Acupuncture needles and techniques have come a long, long way since archeological findings of what are thought to be the first—crude, stone-like needles according to a historical account from the British Medical Journal (5). Luckily today, modern people can enjoy a therapeutic acupuncture treatment with the use of needles that are barely sensed when inserted into the skin. Most acupuncture needles are hair-thin and range between 1/2 to 1 1/2 inches long. Some needles are even coated with a special silicone layer to improve their ease of insertion into the skin.

Do Acupuncture Needles Compare To Hypodermic Needles?
If you are new to acupuncture, along with wondering if the actual needles will hurt once inserted, you likely possess a myriad of other questions about the treatment—how long will the needles remain in my body, how far into the skin will they go, how many needles will I have in me and so on.

It should be relieving to learn that acupuncture needles are nothing like thick, hypodermic needles. In fact, it has been estimated that 40 acupuncture needles are needed to make up the circumference of one hypodermic needle. One of the only similarities that they really share is that they are both needles and make contact with the skin.

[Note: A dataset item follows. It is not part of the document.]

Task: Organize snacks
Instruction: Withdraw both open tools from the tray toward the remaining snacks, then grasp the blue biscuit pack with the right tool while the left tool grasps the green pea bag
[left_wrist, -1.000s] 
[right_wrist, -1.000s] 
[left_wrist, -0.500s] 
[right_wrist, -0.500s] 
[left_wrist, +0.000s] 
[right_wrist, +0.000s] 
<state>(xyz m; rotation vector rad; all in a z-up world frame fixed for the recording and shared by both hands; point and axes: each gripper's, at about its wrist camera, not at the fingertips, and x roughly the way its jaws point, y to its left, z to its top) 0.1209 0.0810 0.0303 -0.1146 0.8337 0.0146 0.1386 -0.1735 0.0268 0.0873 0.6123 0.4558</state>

Unlike hypodermic needles that are hollow and filled with medication, acupuncture needles are solid and designed without the intention to cut-through the skin (6). They also do not dispense any type of medication.

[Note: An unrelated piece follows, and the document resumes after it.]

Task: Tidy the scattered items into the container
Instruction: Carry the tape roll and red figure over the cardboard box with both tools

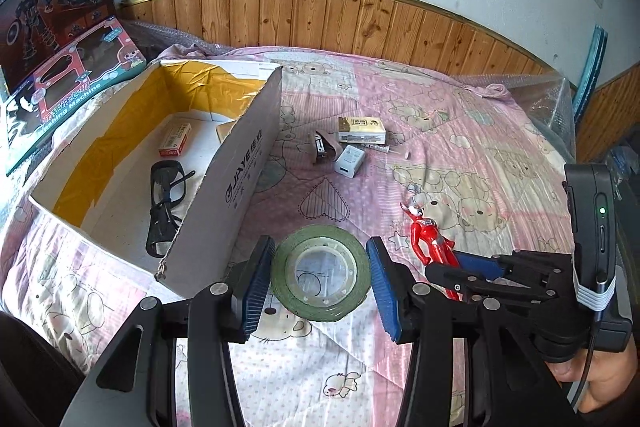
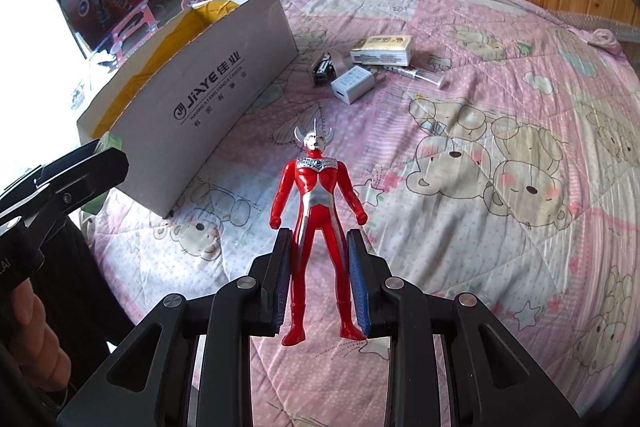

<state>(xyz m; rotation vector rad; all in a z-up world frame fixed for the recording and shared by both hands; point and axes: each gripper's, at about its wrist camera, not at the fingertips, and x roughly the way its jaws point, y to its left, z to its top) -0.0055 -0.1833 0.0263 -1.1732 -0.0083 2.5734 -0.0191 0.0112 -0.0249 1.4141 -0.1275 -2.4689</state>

What Is a Typical Acupuncture Treatment Like?
In a typical acupuncture session, the acupuncturist will invite you to relax on a comfortable bed-like medical table or in a chair. Before your treatment, the acupuncturist will discuss with you how long the needles will remain along the skin’s surface and the treatment principles they have developed for you. This is a great chance to ask the acupuncturist any questions you may have on your mind before your session.

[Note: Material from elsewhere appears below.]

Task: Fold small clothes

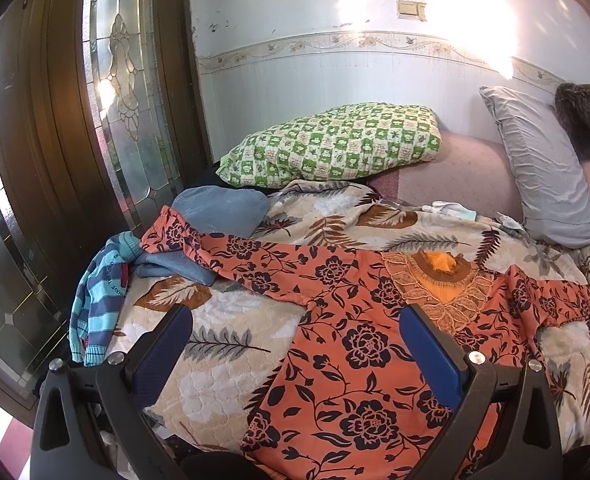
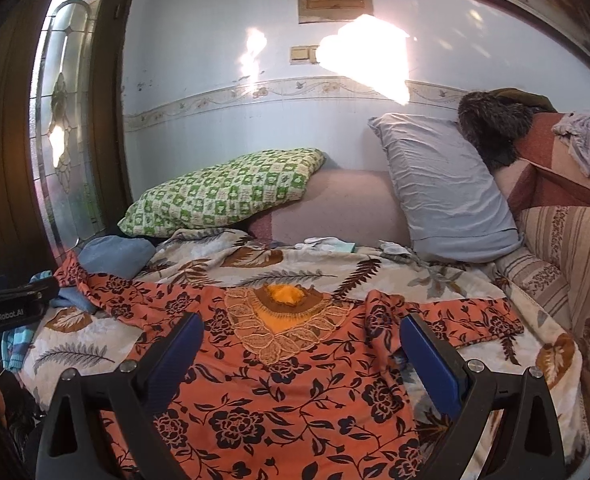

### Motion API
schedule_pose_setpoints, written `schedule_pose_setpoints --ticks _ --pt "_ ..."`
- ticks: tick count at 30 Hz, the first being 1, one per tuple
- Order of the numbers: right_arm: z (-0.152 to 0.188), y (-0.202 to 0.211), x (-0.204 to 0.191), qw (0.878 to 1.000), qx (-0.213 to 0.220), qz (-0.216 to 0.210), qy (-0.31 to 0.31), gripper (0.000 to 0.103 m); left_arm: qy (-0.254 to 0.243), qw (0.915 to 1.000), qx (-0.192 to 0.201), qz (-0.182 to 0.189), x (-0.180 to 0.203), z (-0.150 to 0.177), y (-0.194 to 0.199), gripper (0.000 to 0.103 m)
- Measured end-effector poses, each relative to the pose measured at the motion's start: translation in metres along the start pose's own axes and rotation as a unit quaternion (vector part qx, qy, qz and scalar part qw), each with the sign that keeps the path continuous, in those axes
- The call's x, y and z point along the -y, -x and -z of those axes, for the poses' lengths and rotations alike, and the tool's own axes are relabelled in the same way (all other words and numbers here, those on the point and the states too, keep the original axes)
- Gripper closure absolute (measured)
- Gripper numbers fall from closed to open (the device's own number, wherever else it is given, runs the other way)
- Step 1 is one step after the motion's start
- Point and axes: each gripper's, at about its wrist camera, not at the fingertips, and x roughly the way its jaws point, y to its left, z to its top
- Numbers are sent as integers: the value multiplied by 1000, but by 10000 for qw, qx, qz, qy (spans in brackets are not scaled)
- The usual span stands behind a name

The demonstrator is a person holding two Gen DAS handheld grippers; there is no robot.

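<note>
Hovering over the bed (image 1: 223, 364), the left tool (image 1: 295, 344) gapes empty above an orange dress (image 1: 359, 344) spread flat mid-blanket. From the right wrist, the right tool (image 2: 301, 346) likewise stands apart over the dress (image 2: 279, 400), sleeves outstretched.

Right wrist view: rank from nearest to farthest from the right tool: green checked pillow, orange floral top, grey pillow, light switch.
1. Orange floral top: spread on the blanket directly under the open right tool.
2. Grey pillow: right, propped up behind the blanket.
3. Green checked pillow: left, by the wall; too close to call against the grey pillow.
4. Light switch: up on the back wall.
</note>
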Motion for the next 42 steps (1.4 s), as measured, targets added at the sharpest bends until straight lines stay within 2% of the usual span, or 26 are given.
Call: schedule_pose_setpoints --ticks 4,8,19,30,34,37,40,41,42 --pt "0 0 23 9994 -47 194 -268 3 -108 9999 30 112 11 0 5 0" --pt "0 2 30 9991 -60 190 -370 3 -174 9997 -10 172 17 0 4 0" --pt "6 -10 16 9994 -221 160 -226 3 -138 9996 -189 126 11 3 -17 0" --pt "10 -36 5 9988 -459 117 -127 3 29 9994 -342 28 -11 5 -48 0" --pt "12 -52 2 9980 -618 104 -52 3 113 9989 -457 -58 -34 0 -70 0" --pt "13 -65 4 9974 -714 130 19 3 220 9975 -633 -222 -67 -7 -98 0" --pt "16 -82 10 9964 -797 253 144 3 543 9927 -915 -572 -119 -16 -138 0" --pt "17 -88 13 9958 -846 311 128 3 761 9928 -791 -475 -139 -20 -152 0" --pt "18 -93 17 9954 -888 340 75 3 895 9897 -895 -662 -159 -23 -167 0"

Needles are inserted gently along the skin’s surface. With over 2000 acupuncture points identified along the skin’s surface over what are referred to as meridians, your acupuncturist develops a personalized acupuncture point prescription to address your health concerns. If you are visiting for a migraine headache treatment, you may be surprised to receive an acupuncture needle in your hand, or, perhaps even in your foot. Unlike western medical acupuncture that places needles directly at the site of concern, traditional treatments employ what are called distal methods meaning that an acupuncture point far from the actual site of the health concern may be needled.

“But does it hurt?” you are still wondering. As the acupuncture needles are inserted along the skin’s surface, most people report a dull, achy sensation rather than a painful sensation. Asian medicine refers to this as “da qi” or acquisition of the qi. This means the needle has achieved the purpose of activating the particular meridian pathway along which the needle has been placed.

Most people will report an activated or excited sensation absent from pain. Others report feeling nothing at all as the needles are inserted. While acupuncture needles do range in size, it is this more activated sensation that the majority reports sensing. In the rare event that pain is experienced, immediately report this to your acupuncturist so needles may be adjusted along the skin’s surface or removed altogether.

Some people will report a heightened achy sensation slightly above the description of dull. Because acupuncture needles activate immune and endocrine hormones and cells, a person’s response may be more intense than another’s (7). And, in many cases, this can be due to a nervous apprehension being experienced before the treatment takes place. When we are nervous, the body produces hormones called epinephrine and norepinephrine. These hormones may also activate an increased immunological cellular response causing us to feel nervous. In this preceding, more heightened state, any contact with the body may result in slight discomfort. It is often this preceding heightened state that induces an increased sensation of achiness if it were to occur, not the actual acupuncture needle (7).

If you are feeling a little nervous before your acupuncture treatment, please share this with your acupuncturist so they can answer all of your questions and help you relax before your treatment. Many people visit acupuncturists to help alleviate anxiety and are able to rest in a meditative state once the needles have been inserted.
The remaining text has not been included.